***** Provided records *****

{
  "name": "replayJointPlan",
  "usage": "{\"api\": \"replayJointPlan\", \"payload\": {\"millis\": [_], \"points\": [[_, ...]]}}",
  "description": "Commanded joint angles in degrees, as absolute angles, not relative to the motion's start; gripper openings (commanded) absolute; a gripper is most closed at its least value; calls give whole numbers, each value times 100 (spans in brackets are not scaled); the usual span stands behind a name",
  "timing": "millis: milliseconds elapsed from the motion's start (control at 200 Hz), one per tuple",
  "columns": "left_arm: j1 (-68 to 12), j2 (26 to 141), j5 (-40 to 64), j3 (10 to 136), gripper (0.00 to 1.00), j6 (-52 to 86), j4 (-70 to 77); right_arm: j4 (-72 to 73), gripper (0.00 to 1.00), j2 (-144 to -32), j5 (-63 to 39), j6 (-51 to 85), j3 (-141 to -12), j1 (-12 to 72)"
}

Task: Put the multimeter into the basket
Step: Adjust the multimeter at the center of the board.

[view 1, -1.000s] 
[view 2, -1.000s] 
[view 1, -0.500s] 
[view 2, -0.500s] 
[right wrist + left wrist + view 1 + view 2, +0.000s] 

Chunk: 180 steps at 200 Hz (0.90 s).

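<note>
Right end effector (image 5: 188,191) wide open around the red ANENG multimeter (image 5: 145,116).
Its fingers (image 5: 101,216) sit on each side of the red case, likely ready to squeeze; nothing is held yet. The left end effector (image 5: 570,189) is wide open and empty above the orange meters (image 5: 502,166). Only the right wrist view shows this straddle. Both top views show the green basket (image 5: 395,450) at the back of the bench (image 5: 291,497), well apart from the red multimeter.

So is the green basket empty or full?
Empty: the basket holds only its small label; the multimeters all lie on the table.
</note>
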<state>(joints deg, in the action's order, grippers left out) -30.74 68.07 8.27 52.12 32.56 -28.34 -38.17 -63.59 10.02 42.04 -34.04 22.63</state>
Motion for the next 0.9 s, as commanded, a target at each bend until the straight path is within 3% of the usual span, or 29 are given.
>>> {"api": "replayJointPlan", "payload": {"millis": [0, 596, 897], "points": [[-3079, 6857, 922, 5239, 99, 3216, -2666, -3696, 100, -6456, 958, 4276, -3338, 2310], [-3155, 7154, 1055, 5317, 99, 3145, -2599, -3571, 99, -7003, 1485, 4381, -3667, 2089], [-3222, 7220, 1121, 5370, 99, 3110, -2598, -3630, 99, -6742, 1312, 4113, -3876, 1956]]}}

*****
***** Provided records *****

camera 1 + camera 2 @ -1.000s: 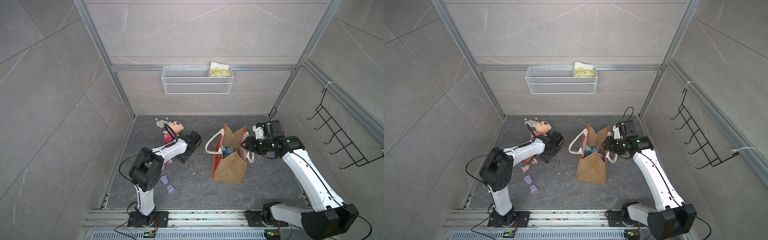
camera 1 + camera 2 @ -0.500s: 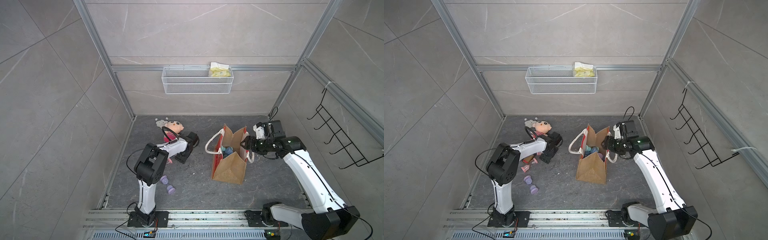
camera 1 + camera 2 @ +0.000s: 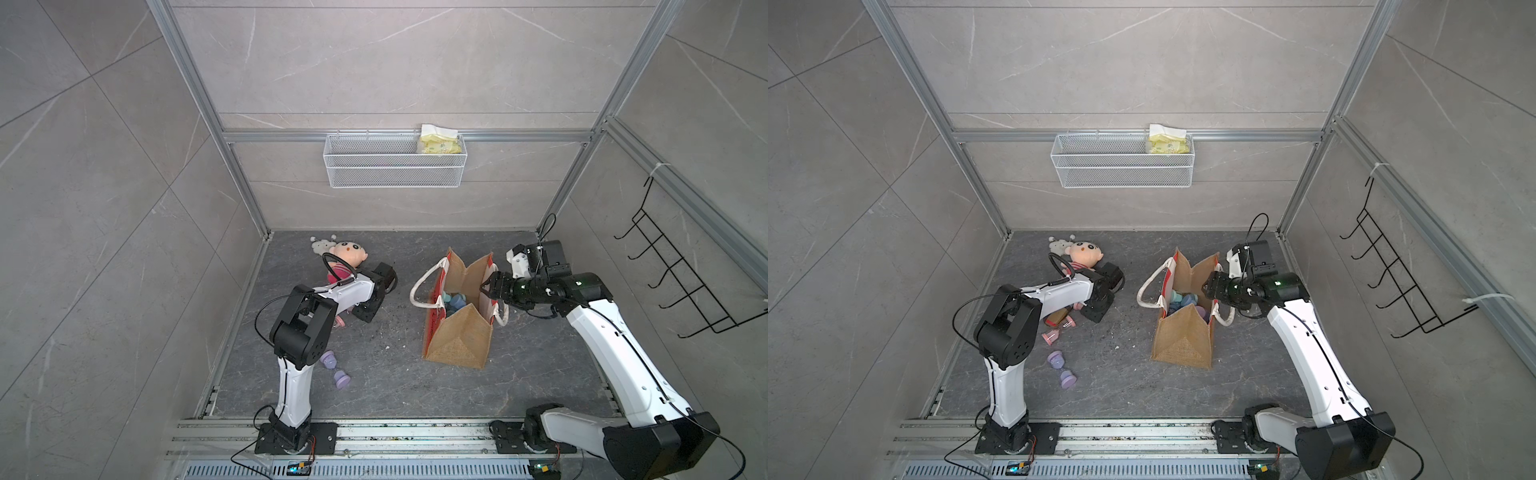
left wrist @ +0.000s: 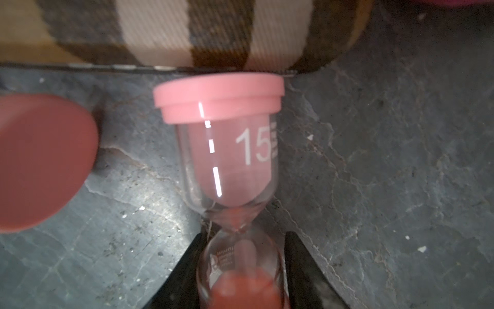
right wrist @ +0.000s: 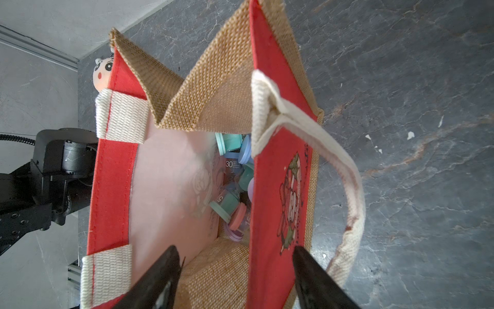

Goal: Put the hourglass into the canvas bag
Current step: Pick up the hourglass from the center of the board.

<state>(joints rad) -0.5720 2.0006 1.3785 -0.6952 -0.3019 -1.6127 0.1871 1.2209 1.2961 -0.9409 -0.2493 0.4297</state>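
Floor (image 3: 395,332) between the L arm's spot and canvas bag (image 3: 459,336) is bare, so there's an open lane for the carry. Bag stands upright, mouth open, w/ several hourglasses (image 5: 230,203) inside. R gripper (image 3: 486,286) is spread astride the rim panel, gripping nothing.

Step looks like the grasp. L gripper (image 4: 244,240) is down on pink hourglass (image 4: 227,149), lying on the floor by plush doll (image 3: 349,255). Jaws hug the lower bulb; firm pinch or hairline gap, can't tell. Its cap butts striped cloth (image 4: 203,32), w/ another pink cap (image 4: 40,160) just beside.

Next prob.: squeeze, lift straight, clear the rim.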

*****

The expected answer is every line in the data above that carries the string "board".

▶ **Written answer**:
Step: Adjust the multimeter at the center of the board.
Current step: Pick up the hourglass from the center of the board.

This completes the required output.